Interacting with a Zarr dataset requires traversing this hierarchy (either v2 or v3), loading the relevant metadata (JSON), and preparing objects to access array chunks on-demand.

The @zarrita/core module introduces a Location primitive to navigate through a storage hierarchy. This object associates a path with a store (i.e., a specific location in the hierarchy), and exposes a useful resolve helper:

javascript
import * as zarr from "@zarrita/core";
import { FetchStore } from "@zarrita/storage";

let root = zarr.root(new FetchStore("http://localhost:8080/data.zarr"));
root.store; // FetchStore
root.path; // "/"

let bar = root.resolve("foo/bar");
bar.store; // FetchStore
bar.path; // "/foo/bar"

let foo = bar.resolve("/foo");
foo.store; // FetchStore
foo.path; // "/foo"

Open an array or group v2 v3

Using a Location, you can access an array or group with open:

javascript
import * as zarr from "@zarrita/core";
import { FetchStore } from "@zarrita/storage";

let root = zarr.root(new FetchStore("http://localhost:8080/data.zarr"));
let node = await zarr.open(root);
node; // zarr.Array<DataType, FetchStore> | zarr.Group

Note that open could yield either an array or group. To enforce a specific node type, indicate the "kind":

javascript
let grp = await zarr.open(root.resolve("foo"), { kind: "group" });
let arr = await zarr.open(root.resolve("foo/bar"), { kind: "array" });

INFO

open handles both the v3 and v2 Zarr format. If you know what version of Zarr you are working with beforehand, you can use the open.v2 or open.v3:

javascript
let arr = await zarr.open.v2(root.resolve("foo/bar"), { kind: "array" });

Access a chunk

To load individual array chunks on demand base on their key, use the Array.getChunk method. This feature is useful in applications where you want to load chunks lazily (i.e. a tiled image viewer).

javascript
const chunk = await arr.getChunk([0, 0]);

An in-memory Chunk is represented as strided array:

javascript
console.log(chunk);
// {
//   data: Int32Array([0, 1, 2, 3, 4, 5, 6, 7, 8, 9, 10, 11]),
//   shape: [3, 4],
//   stride: [4, 1],
// }
  • data - a 1D view (e.g., a TypedArray) of the decompressed chunk data.
  • shape - the shape of the chunk
  • stride – the number of elements needed to advance one value along each dimension

This is the minimal representation of the chunk data is often suitable for many applications. However, for further processing or manipulations of the chunk data, you can integrate with scijs/ndarray to convert it into an ndarray object.

javascript
import ndarray from "ndarray";

const view = ndarray(chunk.data, chunk.shape, chunk.stride);
view.get(1, 3); // 7

Create an array or group v3

Given a Location, you can also create an array or group with create:

javascript
import * as zarr from "@zarrita/core";

let root = zarr.root(new Map());
let grp = await zarr.create(root);
let arr = await zarr.create(root.resolve("foo"), {
	data_type: "int32",
	shape: [4, 4],
	chunk_shape: [2, 2],
});
console.log(root.store);
// Map(2) {
//   '/zarr.json' => Uint8Array(66) [ ... ],
//   '/foo/zarr.json' => Uint8Array(392) [ ... ],
// }

Data Typing in TypeScript

Zarr's dynamic nature presents a challenge in accurately representing data types to static type systems. @zarrita/core leverages TypeScript's advanced typing capabilities to extract and communicate Zarr data_type metadata across its APIs.

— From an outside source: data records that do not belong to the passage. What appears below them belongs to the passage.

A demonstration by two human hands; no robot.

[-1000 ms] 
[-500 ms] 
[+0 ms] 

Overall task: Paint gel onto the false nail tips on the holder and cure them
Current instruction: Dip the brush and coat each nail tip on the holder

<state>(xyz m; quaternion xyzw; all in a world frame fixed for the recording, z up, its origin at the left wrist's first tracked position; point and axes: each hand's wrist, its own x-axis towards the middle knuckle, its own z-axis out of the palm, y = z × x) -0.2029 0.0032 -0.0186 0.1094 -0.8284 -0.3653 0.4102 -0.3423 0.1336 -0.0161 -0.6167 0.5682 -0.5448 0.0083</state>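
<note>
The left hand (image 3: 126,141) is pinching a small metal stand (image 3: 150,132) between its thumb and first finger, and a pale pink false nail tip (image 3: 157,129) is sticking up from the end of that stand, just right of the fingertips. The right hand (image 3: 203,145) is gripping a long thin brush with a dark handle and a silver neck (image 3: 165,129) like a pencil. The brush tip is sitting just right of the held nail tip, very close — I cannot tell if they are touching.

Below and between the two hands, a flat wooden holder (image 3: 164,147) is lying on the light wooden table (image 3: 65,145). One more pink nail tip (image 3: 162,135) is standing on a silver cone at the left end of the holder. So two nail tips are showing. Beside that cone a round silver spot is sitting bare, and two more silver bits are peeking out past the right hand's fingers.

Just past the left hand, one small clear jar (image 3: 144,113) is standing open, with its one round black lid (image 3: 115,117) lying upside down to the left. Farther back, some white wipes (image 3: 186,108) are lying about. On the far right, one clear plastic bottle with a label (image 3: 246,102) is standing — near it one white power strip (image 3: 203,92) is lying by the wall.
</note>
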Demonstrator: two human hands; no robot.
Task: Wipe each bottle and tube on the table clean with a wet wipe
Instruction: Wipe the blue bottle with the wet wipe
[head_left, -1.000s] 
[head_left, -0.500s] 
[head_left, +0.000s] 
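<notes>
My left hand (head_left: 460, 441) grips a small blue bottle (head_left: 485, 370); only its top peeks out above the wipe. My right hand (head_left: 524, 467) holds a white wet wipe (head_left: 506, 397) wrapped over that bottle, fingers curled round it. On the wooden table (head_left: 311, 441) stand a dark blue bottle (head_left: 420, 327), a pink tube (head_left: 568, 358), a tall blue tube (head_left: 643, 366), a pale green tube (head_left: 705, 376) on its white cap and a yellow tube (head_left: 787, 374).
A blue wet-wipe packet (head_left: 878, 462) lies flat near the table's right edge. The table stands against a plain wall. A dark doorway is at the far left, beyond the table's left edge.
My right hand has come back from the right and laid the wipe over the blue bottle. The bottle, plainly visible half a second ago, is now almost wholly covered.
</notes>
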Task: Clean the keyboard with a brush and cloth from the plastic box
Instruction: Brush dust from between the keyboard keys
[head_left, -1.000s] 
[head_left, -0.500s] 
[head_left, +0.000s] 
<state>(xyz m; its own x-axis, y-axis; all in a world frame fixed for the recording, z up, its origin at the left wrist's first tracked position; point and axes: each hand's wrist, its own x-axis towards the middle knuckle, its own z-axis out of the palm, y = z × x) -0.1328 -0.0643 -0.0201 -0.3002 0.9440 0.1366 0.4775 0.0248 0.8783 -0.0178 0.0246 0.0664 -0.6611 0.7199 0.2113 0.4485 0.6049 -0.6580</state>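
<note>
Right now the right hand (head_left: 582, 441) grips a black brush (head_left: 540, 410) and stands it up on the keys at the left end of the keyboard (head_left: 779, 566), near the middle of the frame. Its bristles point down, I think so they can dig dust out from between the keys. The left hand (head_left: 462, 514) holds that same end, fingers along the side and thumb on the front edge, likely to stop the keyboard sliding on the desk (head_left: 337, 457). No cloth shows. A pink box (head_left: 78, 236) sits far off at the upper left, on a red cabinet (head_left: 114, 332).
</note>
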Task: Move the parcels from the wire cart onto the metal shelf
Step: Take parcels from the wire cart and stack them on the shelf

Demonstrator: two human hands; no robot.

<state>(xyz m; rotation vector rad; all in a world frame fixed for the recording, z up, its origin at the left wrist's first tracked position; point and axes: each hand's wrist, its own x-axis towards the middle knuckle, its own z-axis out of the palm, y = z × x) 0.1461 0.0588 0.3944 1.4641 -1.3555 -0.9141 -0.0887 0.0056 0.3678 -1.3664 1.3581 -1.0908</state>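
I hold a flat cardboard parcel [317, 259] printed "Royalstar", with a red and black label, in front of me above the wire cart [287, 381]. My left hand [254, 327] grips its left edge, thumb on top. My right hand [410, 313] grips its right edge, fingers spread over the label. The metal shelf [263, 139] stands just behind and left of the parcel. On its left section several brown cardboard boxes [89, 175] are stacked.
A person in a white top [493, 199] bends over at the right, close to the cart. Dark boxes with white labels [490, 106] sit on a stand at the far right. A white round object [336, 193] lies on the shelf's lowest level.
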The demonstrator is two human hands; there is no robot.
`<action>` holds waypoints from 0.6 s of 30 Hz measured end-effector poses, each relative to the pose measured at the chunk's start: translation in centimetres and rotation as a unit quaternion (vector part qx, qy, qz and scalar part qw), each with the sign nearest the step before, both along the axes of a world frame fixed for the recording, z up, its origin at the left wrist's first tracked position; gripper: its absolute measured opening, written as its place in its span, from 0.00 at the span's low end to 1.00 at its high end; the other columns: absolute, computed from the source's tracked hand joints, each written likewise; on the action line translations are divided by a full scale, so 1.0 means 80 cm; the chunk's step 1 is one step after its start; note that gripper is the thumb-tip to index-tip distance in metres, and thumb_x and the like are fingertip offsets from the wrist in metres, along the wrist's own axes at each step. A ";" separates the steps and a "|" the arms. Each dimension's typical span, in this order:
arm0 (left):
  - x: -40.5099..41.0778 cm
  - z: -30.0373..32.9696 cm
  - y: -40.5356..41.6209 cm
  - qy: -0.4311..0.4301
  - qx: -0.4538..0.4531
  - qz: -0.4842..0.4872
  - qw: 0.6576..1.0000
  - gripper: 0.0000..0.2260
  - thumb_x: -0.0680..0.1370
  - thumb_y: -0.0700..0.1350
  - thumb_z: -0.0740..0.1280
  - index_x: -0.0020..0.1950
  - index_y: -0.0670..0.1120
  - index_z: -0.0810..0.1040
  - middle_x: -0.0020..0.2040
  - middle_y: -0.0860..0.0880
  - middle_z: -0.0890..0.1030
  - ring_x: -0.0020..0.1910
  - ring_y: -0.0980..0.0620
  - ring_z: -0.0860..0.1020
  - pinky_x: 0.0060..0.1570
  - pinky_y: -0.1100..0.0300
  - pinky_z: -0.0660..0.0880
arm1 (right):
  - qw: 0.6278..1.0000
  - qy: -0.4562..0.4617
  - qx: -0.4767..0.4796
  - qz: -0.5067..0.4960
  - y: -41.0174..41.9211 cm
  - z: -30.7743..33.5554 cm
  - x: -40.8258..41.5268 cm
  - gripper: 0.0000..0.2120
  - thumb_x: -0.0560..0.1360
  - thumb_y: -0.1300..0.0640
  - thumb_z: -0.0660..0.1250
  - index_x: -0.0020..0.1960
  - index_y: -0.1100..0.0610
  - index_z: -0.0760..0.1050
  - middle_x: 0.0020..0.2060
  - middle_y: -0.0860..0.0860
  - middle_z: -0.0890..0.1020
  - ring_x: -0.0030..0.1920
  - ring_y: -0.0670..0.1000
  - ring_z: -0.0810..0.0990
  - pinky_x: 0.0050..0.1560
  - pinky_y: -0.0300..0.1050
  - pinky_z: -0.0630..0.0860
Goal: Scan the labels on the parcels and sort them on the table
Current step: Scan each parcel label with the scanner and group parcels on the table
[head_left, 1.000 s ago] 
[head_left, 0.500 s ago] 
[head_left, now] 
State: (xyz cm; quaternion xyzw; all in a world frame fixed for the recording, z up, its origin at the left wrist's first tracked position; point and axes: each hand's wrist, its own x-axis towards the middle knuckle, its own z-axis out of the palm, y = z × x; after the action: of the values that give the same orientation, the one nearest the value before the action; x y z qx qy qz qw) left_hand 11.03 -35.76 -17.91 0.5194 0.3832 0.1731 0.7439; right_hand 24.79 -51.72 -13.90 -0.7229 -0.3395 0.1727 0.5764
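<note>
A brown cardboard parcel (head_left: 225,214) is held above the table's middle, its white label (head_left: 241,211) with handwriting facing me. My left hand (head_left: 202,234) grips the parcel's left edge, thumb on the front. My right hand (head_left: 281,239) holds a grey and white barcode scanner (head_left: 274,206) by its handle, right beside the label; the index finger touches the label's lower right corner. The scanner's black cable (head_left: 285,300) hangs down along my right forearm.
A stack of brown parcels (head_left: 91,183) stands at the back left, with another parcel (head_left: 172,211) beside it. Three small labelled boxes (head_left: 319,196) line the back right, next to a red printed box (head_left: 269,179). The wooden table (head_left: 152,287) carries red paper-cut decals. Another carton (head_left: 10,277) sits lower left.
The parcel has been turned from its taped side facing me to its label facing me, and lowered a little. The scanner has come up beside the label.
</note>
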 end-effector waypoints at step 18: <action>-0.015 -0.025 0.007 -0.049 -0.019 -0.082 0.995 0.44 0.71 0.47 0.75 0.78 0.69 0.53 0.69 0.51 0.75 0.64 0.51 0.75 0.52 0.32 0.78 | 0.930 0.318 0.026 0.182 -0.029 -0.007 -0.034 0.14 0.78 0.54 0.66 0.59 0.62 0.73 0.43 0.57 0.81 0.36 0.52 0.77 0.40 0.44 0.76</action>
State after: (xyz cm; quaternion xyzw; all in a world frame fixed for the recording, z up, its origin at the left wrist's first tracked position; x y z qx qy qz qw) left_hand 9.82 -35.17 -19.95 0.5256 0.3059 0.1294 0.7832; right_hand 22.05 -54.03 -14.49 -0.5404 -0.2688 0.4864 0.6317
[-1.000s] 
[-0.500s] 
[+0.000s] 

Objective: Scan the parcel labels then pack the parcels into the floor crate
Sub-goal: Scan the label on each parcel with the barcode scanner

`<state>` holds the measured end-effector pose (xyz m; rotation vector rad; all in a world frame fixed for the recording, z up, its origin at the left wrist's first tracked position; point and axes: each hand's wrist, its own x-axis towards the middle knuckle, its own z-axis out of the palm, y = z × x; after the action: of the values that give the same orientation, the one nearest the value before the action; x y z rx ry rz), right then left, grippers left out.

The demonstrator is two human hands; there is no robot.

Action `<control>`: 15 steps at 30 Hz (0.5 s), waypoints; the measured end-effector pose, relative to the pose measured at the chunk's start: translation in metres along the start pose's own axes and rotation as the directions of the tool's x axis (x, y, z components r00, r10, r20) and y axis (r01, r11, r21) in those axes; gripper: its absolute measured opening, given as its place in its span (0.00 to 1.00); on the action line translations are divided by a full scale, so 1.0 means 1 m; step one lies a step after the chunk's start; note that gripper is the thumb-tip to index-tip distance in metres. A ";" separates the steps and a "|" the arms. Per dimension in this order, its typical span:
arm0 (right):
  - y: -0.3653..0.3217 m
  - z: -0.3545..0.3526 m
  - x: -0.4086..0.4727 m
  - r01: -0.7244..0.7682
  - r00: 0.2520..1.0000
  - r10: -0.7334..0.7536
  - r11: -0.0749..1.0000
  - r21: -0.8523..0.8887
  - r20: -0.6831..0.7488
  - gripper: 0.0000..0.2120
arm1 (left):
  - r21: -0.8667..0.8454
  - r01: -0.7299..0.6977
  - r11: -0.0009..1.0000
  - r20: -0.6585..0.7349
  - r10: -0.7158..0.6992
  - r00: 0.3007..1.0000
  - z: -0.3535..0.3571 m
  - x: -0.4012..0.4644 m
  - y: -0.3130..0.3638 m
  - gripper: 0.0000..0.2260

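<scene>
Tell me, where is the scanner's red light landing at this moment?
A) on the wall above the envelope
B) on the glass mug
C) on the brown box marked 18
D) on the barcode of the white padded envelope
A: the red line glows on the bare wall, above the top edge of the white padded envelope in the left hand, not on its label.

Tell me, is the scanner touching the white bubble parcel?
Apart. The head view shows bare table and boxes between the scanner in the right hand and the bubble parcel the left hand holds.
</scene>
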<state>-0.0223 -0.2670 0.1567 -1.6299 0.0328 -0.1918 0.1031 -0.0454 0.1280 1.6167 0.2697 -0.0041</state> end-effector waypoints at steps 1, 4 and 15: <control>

In essense, you (moreover your editor) is always informed about the data types at hand when working with Zarr via @zarrita/core. TypeScript assists in covering edge cases, but (importantly) steps back once you've demonstrated data correctness.

What does this mean in practice? Imagine that you have a function that requires a BigUint64Array or BigInt64Array:

typescript
function getBigIntValue(
	arr: BigInt64Array | BigUint64Array,
	idx: number,
): bigint {
	return arr[idx];
}

Let's say we create an array with a "int64" data type. Notice how the type system correctly infers that the value of chunk data is a BigInt64Array:

javascript
let arr = await zarr.create(root.resolve("foo"), {
	data_type: "int64",
	shape: [4, 4],
	chunk_shape: [2, 2],
});
let chunk = await arr.getChunk([0, 0]);
// ^ Chunk<"int64">
let data = chunk.data;
// ^ BigInt64Array

Now, when you pass data to a function expecting a BigInt64Array, TypeScript is perfectly happy!

javascript
getBigIntValue(chunk.data, 0); // 0n

But what about when the data type isn't known? Let's say we now open a remote Zarr array:

javascript
let store = new FetchStore("http://localhost:8080/data.zarr");
let arr = await zarr.open(store);
let chunk = await arr.getChunk([0, 0]);

getBigIntValue(chunk.data, 0); // type error!!!

Here, TypeScript flags a type error because it can't verify that chunk.data is a BigInt64Array or BigUint64Array. To ensure we're working with the expected data type (and make TypeScript happy), we can introduce a type guard to narrow the chunk.data type:

javascript
if (
	chunk.data instanceof BigInt64Array ||
	chunk.data instanceof BigUint64Array
) {
	getBigIntValue(chunk.data, 0); // 0n
} else {
	throw Error("oops we don't support this!");
}

Assert data types like this repeatedly can be cumbersome and repetative.

Instead, wouldn't it be convenient if you could verify the data type once, and then TypeScript would automatically understand the expected data type for all subsequent getChunk calls?

@zarrita/core introduces the zarr.Array.is type guard to achieve just that:

javascript
if (!arr.is("int64") || !arr.is("uint64")) {
  thow Error("data type not supported!");
}
const chunk = await arr.getChunk([0, 0]);
   // ^ Chunk<"int64" | "uint64">
getBigIntValue(cunk.data, 0); // 0n

With this method, you've informed TypeScript about the possible data types for chunks from this array. Future interactions are now type-safe without needing repeated assertions.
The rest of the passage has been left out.